Громов решил срезать, поэтому свернул с главной улицы во дворы и побрёл вдоль однотипных безликих многоэтажек. Ему нравилось иногда затеряться в них. В этом районе стояли хрущёвки, слепленные из серых панелей; двор, по которому шёл Громов, был окружён квадратом таких же домов, а внутри него находилась детская площадка с песочницей, старыми кривыми горками и скрипучими качелями.
Ему никогда не было понятно, почему многие считали все эти виды депрессивными и мрачными. Зимой, конечно, тяжело было поддерживать бодрость духа, но весной и летом в таких двориках всё расцветало. Около подъездов пестрели клумбы едва-едва расцветших нарциссов и пионов, высились клёны и вязы с шапками зелёных листьев, на маленьких балкончиках алели разноцветные простыни, футболки и штаны, вывешенные на сушку. Везде здесь была жизнь, такая маленькая и такая важная. Эти клумбы появились только благодаря труду многих женщин, выходивших ежедневно пропалывать клумбы, высаживать, удобрять, поливать. На детской площадке были разбросаны игрушки: мячики, паровозики, совки и ведра, – да так, будто их владельцы не боялись, что что-то украдут. Будто всё это было коллективным, общим, а в этом крошечном дворике царила настоящая жизнь.

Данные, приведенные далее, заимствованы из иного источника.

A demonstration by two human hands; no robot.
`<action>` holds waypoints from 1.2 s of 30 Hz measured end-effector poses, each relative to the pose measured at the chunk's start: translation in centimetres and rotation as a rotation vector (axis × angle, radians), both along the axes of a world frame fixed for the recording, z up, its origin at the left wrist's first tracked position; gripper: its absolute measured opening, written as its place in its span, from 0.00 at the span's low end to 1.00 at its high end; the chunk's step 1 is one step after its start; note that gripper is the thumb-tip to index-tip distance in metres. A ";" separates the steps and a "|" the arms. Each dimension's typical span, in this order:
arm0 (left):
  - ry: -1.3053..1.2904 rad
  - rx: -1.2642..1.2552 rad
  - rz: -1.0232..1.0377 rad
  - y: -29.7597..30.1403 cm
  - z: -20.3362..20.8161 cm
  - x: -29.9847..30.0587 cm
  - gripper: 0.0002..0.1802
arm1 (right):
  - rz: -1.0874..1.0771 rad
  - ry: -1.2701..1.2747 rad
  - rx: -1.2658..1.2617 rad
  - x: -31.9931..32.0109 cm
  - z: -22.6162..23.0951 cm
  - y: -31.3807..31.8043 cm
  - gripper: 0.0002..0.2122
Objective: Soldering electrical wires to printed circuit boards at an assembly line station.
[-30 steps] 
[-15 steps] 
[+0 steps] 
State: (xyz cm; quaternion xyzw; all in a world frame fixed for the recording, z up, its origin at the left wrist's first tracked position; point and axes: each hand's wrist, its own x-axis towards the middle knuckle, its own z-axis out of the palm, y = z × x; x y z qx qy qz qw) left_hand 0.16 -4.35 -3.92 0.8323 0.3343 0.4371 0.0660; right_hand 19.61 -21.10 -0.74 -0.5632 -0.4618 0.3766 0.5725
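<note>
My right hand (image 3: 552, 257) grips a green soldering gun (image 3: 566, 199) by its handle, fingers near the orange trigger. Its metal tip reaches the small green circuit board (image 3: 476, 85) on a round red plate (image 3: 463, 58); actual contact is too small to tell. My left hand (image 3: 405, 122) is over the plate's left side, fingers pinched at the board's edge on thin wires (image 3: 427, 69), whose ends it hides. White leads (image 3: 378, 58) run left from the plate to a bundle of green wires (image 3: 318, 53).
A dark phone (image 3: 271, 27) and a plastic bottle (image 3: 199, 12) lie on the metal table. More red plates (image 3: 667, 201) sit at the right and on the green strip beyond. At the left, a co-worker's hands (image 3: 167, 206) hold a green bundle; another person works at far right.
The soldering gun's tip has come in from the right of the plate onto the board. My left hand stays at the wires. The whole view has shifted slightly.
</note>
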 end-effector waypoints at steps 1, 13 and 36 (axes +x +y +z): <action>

И Громов знал, что за поворотом его ждёт такой же. Может, другие машины, другие цветы на клумбах, более новая горка на площадке и асфальт не такой дырявый, но маленькая, ценная, невероятно важная жизнь – та же. Громов действительно никогда не понимал тех, кто всего этого не любил, или, ещё хуже, ненавидел. Его детство прошло в таком дворе: играл с друзьями на огромном пустом поле прямо напротив вереницы похожих хрущёвок, в одной из которых жила бабушка. Воображал себя Сталкером, прячась на заброшенном заводе недалеко от дома, знал в лицо всех продавщиц маленьких ларьков, но так и не смог ни у кого из них выпросить хотя бы одну сигарету, когда старшие друзья уже курили их пачками. В таком дворе он был счастливым ребёнком, и несчастливым взрослым с удовольствием возвращался в то мироощущение.
Когда-то, выпускаясь из школы, Громов мог попытаться подать документы в столицу: и баллы только-только зарождающегося ЕГЭ позволяли, и финансовое положение семьи – отчим прилично зарабатывал и ещё не вышел на пенсию, как сейчас. Но почему-то ему и в голову это не пришло. Подал в местный вуз и потом уже на первое сентября поймал на себе несколько удивлённых взглядов, когда сказал, что до самого конца был в списке на бюджет самым первым. «Почему в Москву не поступил?» – спросила тогда староста, и Громов только пожал плечами: в родном городе всё равно было лучше. Так или иначе образование ему едва ли пригодилось после выпуска.